> _EXERCISE PROMPT_:
Look below for the line that contains "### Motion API", then copy it and each following line exactly, through and including the line that contains "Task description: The".

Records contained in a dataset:
::::::::
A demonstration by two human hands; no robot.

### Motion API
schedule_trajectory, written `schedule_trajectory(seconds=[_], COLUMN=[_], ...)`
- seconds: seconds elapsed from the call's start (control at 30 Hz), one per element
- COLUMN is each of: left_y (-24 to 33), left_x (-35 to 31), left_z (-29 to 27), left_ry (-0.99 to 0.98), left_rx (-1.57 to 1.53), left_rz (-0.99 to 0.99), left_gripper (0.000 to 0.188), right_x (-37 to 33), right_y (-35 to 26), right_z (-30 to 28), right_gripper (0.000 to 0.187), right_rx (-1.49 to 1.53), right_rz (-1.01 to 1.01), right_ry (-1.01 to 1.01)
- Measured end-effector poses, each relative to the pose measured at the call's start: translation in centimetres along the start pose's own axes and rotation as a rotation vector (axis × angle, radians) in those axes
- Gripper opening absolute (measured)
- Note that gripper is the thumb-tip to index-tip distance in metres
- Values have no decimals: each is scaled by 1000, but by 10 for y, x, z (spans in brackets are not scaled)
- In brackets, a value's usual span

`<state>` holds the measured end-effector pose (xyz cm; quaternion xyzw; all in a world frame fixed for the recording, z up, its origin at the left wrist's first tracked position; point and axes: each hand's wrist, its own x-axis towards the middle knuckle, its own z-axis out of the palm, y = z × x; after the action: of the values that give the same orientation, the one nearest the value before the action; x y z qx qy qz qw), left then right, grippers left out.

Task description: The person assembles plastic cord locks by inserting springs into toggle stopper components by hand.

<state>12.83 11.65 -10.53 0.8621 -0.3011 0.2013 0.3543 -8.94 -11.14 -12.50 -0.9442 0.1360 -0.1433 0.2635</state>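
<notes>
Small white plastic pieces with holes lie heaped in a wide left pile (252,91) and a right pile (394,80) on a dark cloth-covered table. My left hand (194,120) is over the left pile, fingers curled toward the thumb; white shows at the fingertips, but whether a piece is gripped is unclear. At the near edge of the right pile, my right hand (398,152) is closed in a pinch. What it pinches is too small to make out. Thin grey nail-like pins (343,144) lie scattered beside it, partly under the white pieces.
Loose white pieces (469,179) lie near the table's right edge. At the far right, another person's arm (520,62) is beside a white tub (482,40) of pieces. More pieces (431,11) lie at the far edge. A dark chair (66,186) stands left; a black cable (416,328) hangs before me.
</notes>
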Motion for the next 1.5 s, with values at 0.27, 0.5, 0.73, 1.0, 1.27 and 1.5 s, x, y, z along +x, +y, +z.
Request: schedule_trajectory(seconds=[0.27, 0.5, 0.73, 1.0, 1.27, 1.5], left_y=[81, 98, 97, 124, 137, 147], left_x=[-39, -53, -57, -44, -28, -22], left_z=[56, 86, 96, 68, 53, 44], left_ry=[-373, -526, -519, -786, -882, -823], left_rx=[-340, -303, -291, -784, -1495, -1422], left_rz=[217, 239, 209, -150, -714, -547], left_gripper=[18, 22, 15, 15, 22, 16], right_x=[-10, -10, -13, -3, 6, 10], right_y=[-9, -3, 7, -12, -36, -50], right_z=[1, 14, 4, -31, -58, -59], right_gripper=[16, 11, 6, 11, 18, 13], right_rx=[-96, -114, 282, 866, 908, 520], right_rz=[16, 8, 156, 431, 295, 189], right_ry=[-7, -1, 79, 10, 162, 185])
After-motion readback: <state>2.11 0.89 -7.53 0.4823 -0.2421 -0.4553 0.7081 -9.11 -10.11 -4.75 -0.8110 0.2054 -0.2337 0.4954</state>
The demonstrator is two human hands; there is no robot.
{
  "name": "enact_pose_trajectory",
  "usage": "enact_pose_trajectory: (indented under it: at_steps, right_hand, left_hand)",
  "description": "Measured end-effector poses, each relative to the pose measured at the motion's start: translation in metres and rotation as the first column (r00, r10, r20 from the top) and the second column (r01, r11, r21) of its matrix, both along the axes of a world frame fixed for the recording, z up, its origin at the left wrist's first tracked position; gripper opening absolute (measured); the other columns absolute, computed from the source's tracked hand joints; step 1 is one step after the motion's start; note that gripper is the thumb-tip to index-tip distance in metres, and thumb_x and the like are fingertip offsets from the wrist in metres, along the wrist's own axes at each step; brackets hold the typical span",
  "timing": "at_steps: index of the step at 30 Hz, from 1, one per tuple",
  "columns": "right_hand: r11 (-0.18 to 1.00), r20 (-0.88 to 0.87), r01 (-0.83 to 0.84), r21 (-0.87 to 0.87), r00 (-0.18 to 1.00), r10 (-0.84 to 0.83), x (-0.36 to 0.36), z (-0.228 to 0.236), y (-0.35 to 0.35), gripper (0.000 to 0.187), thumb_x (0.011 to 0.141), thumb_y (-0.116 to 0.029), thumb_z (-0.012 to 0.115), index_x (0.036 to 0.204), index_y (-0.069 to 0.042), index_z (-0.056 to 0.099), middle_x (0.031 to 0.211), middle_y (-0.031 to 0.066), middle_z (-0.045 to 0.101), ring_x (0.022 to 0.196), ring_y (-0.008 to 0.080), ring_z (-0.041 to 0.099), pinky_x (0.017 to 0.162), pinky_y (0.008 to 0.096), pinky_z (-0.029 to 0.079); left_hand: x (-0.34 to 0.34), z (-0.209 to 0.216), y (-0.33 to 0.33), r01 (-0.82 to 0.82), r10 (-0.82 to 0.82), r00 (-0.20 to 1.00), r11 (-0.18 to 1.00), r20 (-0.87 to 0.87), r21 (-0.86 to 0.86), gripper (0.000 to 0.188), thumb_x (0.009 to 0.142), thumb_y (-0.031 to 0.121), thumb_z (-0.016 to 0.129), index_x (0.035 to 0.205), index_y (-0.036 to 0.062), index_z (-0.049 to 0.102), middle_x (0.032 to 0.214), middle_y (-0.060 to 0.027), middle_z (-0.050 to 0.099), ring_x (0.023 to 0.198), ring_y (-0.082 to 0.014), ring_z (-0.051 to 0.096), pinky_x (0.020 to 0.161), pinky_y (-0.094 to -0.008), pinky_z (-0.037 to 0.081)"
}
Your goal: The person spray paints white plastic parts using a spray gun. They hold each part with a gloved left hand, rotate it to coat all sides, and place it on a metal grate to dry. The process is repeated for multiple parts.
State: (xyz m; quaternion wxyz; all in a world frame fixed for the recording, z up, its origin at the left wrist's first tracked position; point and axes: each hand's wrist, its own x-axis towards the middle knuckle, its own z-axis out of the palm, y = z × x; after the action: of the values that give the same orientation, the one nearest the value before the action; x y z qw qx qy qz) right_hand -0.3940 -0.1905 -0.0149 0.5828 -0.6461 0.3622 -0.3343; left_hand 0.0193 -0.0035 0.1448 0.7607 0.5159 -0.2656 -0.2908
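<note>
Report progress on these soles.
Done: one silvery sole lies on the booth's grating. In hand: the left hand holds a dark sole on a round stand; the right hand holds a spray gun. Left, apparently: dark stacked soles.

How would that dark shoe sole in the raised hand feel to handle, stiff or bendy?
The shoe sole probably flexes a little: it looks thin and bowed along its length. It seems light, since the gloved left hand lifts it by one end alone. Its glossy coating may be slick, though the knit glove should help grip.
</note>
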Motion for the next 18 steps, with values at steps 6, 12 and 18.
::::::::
> _RESPONSE_:
### Motion API
schedule_trajectory, written `schedule_trajectory(seconds=[_], COLUMN=[_], ...)`
- seconds: seconds elapsed from the call's start (control at 30 Hz), one per element
- COLUMN is each of: left_y (-24 to 33), left_x (-35 to 31), left_z (-29 to 27), left_ry (-0.99 to 0.98), left_rx (-1.57 to 1.53), left_rz (-0.99 to 0.99), left_gripper (0.000 to 0.188), right_x (-37 to 33), right_y (-35 to 26), right_z (-30 to 28), right_gripper (0.000 to 0.187), right_rx (-1.49 to 1.53), right_rz (-1.01 to 1.01), right_ry (-1.01 to 1.01)
- Measured end-effector poses, each relative to the pose measured at the call's start: translation in centimetres along the start pose's own axes and rotation as a rotation vector (axis × angle, radians) in those axes
- Gripper opening absolute (measured)
- Note that gripper is the thumb-tip to index-tip distance in metres
- Values have no decimals: each is scaled by 1000, but by 10 for y, x, z (spans in brackets are not scaled)
- In brackets, a value's usual span

`<state>` holds the measured end-effector pose (xyz cm; quaternion xyzw; all in a world frame fixed for the recording, z up, its origin at the left wrist's first tracked position; point and axes: each hand's wrist, its own x-axis towards the middle knuckle, its own z-axis out of the palm, y = z × x; after the action: of the values that give the same orientation, the one nearest the value before the action; x y z qx qy qz qw), left then right, grippers left out.

Task description: The person assembles plastic cord locks by inserting springs into toggle stopper components by hand.

Nothing else belongs in this output.